I slept fitfully that night and had my first nightmare. I had become accustomed to the human experience of dreaming, but this was different. This time I saw myself brought before a Heavenly Tribunal, with a jury made up of faceless, heavy-robed figures. I couldn’t distinguish one from the other. Ivy and Gabriel were there, but they were looking down from a gallery. Their faces were impassive. They stared ahead and wouldn’t look at me even though I cried out to them. I was waiting for the verdict to be announced, and then I realized it had already happened. There was no one to speak for me, no one to plead my case.
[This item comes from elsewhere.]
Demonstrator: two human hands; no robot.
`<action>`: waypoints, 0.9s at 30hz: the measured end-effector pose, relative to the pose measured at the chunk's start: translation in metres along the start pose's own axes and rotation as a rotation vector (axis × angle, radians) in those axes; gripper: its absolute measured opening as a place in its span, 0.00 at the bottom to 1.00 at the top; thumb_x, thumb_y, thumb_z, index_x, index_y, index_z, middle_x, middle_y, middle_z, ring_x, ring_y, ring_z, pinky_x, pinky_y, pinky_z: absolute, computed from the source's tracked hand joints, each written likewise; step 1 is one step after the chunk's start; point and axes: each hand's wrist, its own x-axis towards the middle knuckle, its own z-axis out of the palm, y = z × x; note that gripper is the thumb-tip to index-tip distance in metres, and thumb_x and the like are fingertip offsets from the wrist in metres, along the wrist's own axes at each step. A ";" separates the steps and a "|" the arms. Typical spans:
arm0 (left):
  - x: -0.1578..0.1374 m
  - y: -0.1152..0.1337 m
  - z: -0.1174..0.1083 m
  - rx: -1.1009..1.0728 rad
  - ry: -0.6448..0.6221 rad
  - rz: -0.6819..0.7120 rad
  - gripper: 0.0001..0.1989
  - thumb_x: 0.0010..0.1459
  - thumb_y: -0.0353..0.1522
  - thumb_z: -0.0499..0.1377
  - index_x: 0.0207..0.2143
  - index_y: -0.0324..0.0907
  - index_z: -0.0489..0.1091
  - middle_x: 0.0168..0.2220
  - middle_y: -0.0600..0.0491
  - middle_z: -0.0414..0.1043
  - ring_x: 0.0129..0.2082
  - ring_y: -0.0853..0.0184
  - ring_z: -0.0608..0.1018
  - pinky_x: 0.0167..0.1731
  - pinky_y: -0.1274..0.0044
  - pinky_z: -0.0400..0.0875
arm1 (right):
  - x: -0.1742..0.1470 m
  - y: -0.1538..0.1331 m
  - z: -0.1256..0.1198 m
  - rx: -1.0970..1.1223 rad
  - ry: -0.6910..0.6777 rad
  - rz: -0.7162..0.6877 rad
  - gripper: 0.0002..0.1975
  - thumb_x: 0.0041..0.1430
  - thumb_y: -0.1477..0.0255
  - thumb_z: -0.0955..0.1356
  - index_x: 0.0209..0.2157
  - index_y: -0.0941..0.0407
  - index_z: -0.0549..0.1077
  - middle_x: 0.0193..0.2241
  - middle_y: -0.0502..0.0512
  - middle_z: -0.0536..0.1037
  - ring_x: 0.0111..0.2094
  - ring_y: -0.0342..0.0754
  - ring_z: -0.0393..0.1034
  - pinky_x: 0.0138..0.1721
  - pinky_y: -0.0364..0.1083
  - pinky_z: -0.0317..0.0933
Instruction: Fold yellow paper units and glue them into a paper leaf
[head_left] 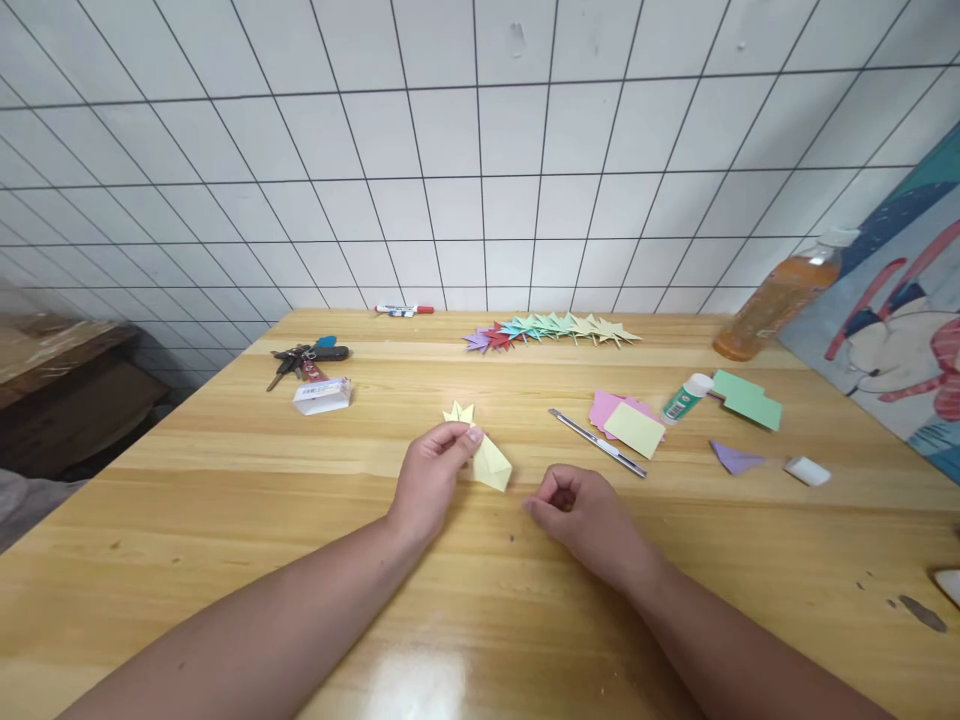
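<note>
From the head camera, a person's two bare hands work over a wooden table (187, 500) against a white tiled wall (450, 140). The left hand (426, 475) grasps a folded yellow paper (492, 467) between thumb and fingers, near the middle of the table; a pointed yellow piece (459, 412) shows just beyond those fingers, and whether the two are joined cannot be told. The right hand (592, 515) sits just right of the folded paper, its fingers curled in and thumb drawn against them. Beyond it lie a slim cutter (596, 443), pink paper (601, 405) under a yellow sheet (635, 431), a glue stick (686, 399), green paper (752, 402), a folded purple paper (735, 458) and a white eraser (808, 471). An orange drink bottle (776, 305) stands at far right. Along the back are a row of colourful paper stars (555, 328) and a marker (405, 310); keys (304, 360) and a small box (322, 397) lie at left.
</note>
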 end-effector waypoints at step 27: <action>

The next thing I was aware of was falling. Around me, all that was familiar crumbled into dust, the columns of the courtroom, the robed figures, and finally the faces of Gabriel and Ivy. And still I fell, tumbling on an endless journey to nowhere. Then all was motionless and I was imprisoned in a void. I had dropped to my knees, my head bowed, my wings broken and bleeding. I couldn’t lift myself off the ground. The light began to fade until a suffocating darkness surrounded me, so dense that when I held my hands before my face, I couldn’t make them out. In this sepulchral world I was left alone. I saw myself as the ultimate figure of shame, an angel fallen from grace.
A shadowy figure with blurred features was approaching. At first my heart leapt with hope at the possibility that it might be Xavier come to rescue me. But any hope was dashed when I sensed instinctively that whatever it was should be feared. Despite the pain in my limbs, I crawled as far from it as possible. I tried spreading my wings but they were too damaged to comply. The figure was closer now and hovering above me. Its features materialized just enough for me to see that the smile on its face was one of ownership. There was nothing left to do but allow myself to be consumed by the shadows. This was perdition. I was lost.
By morning things seemed different, as they often do. A new feeling of stability now flooded through me.
Ivy came in to rouse me, the scent of freesias following her like handmaidens.